Our results with the best found model reached an accuracy of 0.97 with:
- 1083 correctly classified as malwares, 18 missed (True Positive Rate = 98.36%)
- 417 correctly classified as benigns, 23 missed (False Positive Rate = 5.22%)
The randomness of this algorithm which makes its power can also lead to bad results. For example, it is possible to be stuck in a local optimum even if we continue to evolve and mutate the population over 40 generations: this is often due to the first random generation of a too good model which blocks the population to improve itself, even with mutations. There are two options to solve that:
- We can choose, after a given threshold time, to mutate the elite itself (but we may go backwards and lose a good population if no other elites stands out from the crowd)
- Since the crossover is always made with the same elite, we could try to do a crossover with maybe 3 individuals instead of two.

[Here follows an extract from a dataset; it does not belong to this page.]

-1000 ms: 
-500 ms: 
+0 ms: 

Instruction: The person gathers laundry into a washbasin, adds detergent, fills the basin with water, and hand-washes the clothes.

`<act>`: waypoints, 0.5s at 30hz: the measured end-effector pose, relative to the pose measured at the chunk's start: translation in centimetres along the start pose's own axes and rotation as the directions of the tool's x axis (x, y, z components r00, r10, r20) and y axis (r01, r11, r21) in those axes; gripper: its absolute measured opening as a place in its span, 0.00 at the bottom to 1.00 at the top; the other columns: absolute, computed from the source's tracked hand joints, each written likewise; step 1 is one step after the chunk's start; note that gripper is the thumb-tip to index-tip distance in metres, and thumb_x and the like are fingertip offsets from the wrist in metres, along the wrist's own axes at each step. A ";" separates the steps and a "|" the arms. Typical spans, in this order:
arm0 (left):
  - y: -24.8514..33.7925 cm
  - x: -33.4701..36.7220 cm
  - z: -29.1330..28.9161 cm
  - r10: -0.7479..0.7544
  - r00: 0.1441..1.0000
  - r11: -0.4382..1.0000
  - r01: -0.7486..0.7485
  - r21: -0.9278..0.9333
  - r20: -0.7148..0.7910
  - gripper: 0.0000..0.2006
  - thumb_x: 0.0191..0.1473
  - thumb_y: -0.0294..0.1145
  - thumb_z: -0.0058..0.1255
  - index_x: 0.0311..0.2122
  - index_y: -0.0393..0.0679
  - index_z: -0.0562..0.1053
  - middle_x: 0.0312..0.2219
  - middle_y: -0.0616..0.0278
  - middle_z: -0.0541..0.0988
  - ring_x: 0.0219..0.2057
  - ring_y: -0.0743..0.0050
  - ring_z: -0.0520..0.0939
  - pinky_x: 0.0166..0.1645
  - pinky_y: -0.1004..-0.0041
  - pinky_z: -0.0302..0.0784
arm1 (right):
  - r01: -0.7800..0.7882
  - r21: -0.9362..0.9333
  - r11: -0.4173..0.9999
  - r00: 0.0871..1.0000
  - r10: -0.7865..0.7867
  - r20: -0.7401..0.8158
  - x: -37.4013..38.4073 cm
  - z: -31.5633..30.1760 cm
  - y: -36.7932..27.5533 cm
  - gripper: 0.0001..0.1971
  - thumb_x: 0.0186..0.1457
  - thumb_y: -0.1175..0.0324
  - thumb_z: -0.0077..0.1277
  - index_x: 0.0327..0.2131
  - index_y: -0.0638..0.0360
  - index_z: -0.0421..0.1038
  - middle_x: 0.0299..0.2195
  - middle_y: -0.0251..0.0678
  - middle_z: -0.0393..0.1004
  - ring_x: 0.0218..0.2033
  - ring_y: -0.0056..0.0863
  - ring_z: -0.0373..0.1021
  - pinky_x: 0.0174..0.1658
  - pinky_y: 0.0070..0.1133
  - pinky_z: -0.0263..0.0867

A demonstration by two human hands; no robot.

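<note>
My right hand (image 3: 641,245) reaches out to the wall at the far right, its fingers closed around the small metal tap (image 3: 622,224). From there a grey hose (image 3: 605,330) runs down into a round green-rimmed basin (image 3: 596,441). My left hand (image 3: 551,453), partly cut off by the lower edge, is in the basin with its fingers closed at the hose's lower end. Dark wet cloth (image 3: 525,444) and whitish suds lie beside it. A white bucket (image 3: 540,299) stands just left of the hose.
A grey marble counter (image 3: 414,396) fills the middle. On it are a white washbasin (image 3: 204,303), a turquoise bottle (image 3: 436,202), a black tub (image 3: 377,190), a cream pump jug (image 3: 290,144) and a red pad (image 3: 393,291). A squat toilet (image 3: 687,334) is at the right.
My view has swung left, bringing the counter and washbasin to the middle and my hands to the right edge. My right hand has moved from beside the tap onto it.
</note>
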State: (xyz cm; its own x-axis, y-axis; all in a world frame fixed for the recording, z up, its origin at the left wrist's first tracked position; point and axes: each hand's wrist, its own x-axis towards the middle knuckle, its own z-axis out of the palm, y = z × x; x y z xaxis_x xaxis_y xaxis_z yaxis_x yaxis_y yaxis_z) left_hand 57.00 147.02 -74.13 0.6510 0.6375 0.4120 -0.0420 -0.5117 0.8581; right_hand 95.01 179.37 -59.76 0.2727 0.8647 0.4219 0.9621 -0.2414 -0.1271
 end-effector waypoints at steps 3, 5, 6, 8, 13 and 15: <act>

One way of improving this model would be to train on more data. As well, the way that we create new models could be also improved:
- We could set the value a highly-correlated hyperparameter in order to optimize the associated other one. For example, we stabilize the number of hidden layers when we obtain a correct value and then focus on the number of neurons on each layer.
- We could also set the value of hyperparameters like the learning rate and its decay (which was really low in every evolution) in order to give fewer choices and avoid picking randomly non-efficient configurations.
- We could add an option for setting different amount of neurons on each layer and thus to give more freedom (currently, the picked activation function and the hidden size are the same for each hidden layer).
- When we have our most powerful hyperparameters, we could modify the fitness function and emphasize the time required for the model training, in order to get the most powerful and fastest model.
The Python implementation of the genetic algorithm may be also improved:
- It could be possible to speed-up the evolution by using multithreading in Python and splitting up a population in as many threads as it contains different models.